Service Level Agreements – Best Practices and Crucial Elements

Service Level Agreements (SLAs) have been used for many years. Most people working in IT and IT Service Management (ITSM) know of the term, and some even think they understand service levels. Despite the number of years SLAs have been part of the IT environment, they have acquired a bad reputation at plenty of organizations. IT staffs think they are pressured to deliver against SLAs and customers, in most cases, are disgusted with IT telling them the SLAs are being fulfilled, even though they’re not happy with the IT services they receive.

How can this be? Surely, using the service-level ideas from best-practice frameworks, such as ITIL (formerly known as Information Technology Infrastructure Library) and Control Objectives for Information and Related Technologies (CoBiT), guarantees having happy customers and providing services that satisfy their needs and expectations?

To misquote William Shakespeare – there lies the rub. Much too often, the service levels, including their definition, aims, and specific targets, are designed in isolation of the customer. They are based on historical ideas when IT thought they were supremely important and knew what the customer wanted. Sure, the frameworks, such as ITIL, recommended ITSM should first obtain the requirements from the customer and then talk with IT to determine if it could deliver those requirements, which resulted in a set of service levels to which IT and the customer formally agreed in a service-level agreement.

In the real world that almost never happened. IT presented some service levels to the customer, who didn’t understand what they actually meant, so, after a short discussion, the customer agreed to the service levels and signed the SLA.

 

An example drawn from life

Availability, a very commonly used service level, will help to illustrate this situation. Availability is usually expressed as a target percentage: “The system will be available 99.95% of the time.” The customer looks at that and thinks it’s good. He or she asks for 100%, but IT tells him or her that although 100% availability is possible (just), it will cost a considerable amount of money. The customer, therefore, agrees to 99.95% and signs an SLA to that effect. All is good for several months. Then, during a weekend, IT implements a new software release. Unfortunately, some issues occur, and the system is unavailable until mid-morning on a busy trading day. At the end of the month, IT publishes the service-level report for the period.
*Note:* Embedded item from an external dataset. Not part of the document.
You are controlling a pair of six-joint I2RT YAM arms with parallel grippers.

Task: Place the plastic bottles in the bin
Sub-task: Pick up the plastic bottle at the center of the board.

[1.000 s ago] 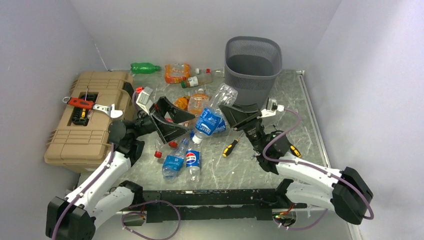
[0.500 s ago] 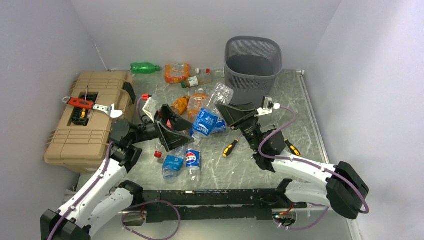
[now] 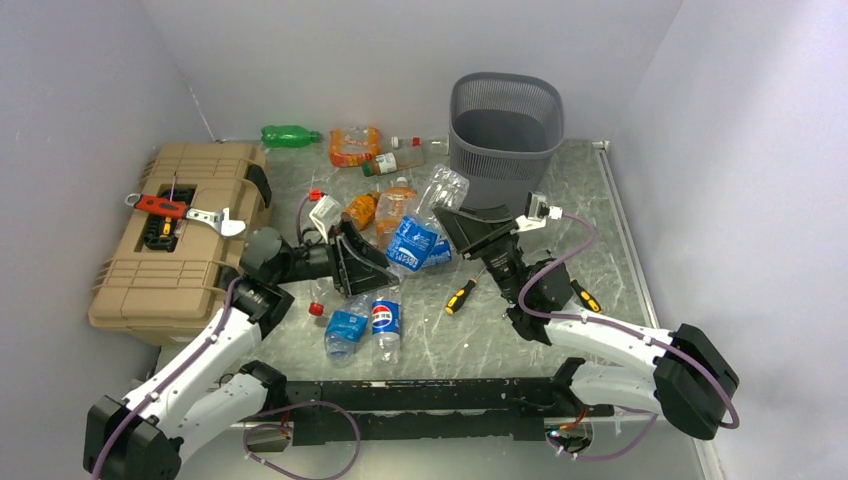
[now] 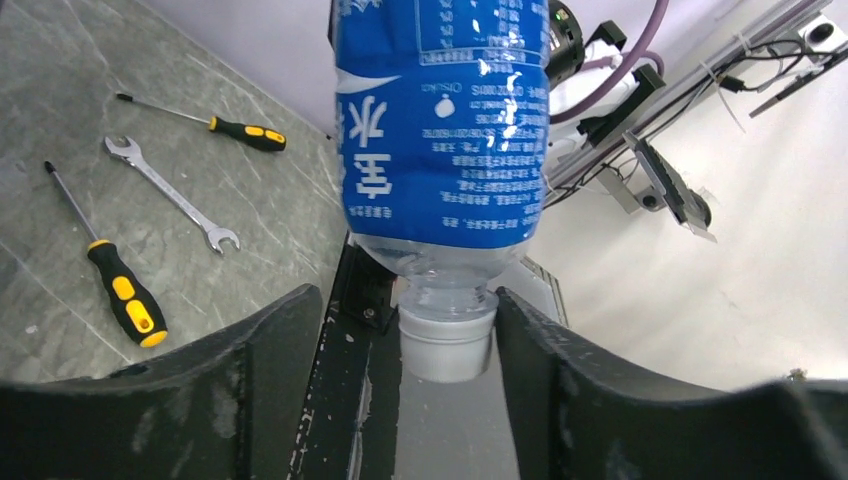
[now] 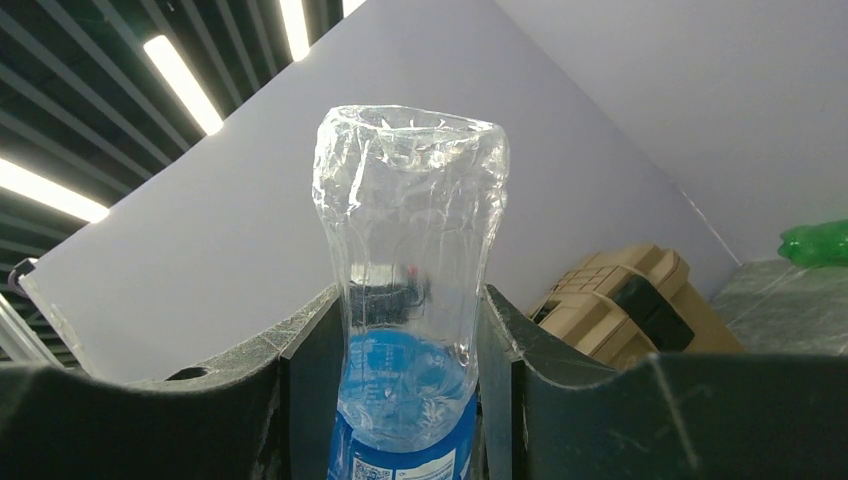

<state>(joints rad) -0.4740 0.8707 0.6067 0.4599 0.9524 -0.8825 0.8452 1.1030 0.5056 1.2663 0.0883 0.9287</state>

The users are angry, because, despite them and their businesses suffering a major disruption for an hour, the service report shows all SLAs were fulfilled with a system availability of 99.99% after rounding to 2 decimal places. The IT director can’t understand why the users are unhappy, because his or her IT team has exceeded the service levels.

The following month the scenario is repeated, with no service for an hour during a Monday morning. Service-level achievement for availability is reported as 99.97%. Users are still unhappy, but so is IT. Its director accuses IT of slacking because the service level has slipped.

This phenomenon is known as the “watermelon effect” after the color status, Red/Amber/Green, which is often used to illustrate service-level achievement. In the example above, the service level is reported as green when viewed from the outside, but inside, from a customer perspective, it is red. Just like a watermelon!

How did this happen? Easy. It’s mathematics. No one told IT or the users the availability-service-level calculation was based on the total downtime during the preceding 12 months, with a 24-hour day, 7 days a week. Each year that isn’t a leap year has 525,600 minutes. If the availability target is measured during 12 months and includes 24 hours a day, then, for a target of 99.95%, the system can be unavailable for a total of 262 minutes during the year without breaching the SLA. In the example above, the system was unavailable for a total of 120 minutes during the year to date, still well within the service level.

 

Best practice #1 – Understanding is key

It is crucial all of the people involved in setting, agreeing, achieving, managing and using service levels completely understand how the service level is defined, and how its achievement is calculated. If the customer in this example had been told the calculation for availability would be based on 7 days a week, 24 hours a day, totaled during the last year, then he or she would probably have rejected it. A much better service level would have used the hours the customer worked and/or his or her business is open, and measured during just one period.

 

Best practice #2 – Outside in thinking

Service levels should always be defined from the “outside in,” or defining service levels according to users’ understanding, and match what they need to do their jobs. Always think from the viewpoint of the customer, outside of IT.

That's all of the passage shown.